=== WHAT IS REQUIRED ===
Keep every line of the data below that has the string "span" and present those lines.
+===+
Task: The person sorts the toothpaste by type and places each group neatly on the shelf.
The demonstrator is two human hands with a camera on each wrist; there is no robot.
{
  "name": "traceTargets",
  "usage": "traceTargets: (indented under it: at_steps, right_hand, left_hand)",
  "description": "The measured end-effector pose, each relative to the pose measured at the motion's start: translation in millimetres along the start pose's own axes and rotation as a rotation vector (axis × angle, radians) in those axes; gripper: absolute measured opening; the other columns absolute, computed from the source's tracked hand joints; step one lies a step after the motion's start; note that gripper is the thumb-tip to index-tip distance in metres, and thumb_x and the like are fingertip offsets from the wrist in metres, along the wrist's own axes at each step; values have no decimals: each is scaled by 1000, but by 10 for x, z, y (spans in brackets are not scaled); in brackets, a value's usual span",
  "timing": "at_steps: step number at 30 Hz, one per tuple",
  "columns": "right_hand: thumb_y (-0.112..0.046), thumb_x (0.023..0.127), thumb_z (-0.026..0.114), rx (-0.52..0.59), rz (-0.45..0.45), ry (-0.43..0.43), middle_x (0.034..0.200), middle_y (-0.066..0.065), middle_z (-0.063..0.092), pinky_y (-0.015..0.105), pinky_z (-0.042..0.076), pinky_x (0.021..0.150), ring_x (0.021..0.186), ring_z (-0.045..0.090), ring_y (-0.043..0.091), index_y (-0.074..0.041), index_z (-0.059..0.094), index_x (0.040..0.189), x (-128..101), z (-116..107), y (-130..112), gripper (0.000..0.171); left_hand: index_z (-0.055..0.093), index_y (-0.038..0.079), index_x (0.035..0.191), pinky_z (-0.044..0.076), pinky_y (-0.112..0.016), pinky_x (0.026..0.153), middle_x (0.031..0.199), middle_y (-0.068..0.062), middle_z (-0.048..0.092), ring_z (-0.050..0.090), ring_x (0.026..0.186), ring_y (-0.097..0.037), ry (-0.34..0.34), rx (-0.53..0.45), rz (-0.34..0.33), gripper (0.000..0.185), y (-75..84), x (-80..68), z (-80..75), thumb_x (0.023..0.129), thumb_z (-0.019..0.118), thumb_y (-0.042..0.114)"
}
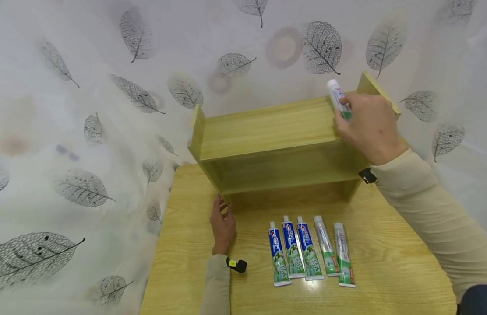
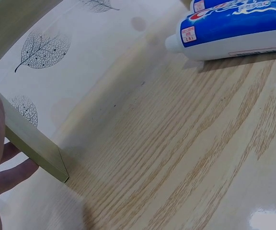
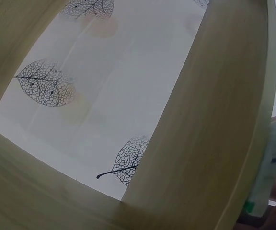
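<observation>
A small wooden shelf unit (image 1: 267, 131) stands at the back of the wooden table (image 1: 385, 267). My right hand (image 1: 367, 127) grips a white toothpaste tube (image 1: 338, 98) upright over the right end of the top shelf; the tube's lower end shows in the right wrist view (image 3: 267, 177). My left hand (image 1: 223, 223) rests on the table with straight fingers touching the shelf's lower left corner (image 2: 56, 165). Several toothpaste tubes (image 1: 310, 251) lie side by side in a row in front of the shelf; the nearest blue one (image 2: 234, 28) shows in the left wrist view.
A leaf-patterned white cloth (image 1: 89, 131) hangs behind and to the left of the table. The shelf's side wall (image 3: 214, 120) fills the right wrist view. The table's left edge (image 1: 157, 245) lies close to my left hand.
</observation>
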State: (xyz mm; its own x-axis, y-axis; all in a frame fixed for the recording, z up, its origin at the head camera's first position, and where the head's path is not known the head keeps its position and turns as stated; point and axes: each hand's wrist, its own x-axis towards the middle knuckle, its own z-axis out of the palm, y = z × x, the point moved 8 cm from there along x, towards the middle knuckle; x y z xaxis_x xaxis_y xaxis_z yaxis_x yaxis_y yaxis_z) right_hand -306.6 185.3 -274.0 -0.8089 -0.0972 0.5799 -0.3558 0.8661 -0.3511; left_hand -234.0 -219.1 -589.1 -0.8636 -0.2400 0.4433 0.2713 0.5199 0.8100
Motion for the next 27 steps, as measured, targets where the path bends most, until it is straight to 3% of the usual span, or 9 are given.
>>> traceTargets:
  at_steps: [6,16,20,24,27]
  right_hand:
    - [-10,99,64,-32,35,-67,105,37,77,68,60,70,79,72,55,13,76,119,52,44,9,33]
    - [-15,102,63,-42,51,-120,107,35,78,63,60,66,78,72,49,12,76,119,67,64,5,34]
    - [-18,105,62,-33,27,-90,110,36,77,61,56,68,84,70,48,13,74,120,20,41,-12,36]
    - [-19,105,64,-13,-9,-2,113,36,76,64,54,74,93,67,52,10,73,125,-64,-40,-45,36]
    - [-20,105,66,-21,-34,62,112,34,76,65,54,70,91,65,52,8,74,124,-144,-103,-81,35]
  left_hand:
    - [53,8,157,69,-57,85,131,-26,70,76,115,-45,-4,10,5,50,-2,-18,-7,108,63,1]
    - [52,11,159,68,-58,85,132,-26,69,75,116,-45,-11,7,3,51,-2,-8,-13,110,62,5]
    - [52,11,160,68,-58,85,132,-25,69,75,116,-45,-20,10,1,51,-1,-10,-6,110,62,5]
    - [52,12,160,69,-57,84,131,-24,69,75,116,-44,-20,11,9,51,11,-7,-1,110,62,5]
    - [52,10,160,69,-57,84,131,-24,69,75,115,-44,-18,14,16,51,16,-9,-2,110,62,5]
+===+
=== TASK SOLUTION ===
  "description": "The measured end-effector pose, each relative to the pose measured at the motion's start: translation in millimetres along the start pose's own axes and rotation as a rotation vector (axis × angle, radians) in those axes; gripper: absolute measured opening; the other columns absolute, computed from the source's tracked hand joints; step one lies a step after the motion's start; note that gripper is the thumb-tip to index-tip distance in metres, and thumb_x and the like are fingertip offsets from the wrist in metres, along the wrist's own axes at each step; values have no decimals: each is scaled by 1000, but by 10 for x, z, y (spans in brackets are not scaled); in brackets, a value's usual span",
Motion for the next 27 steps, as measured, targets where the path bends most, until it is straight to 3% of the usual span, or 9 are given.

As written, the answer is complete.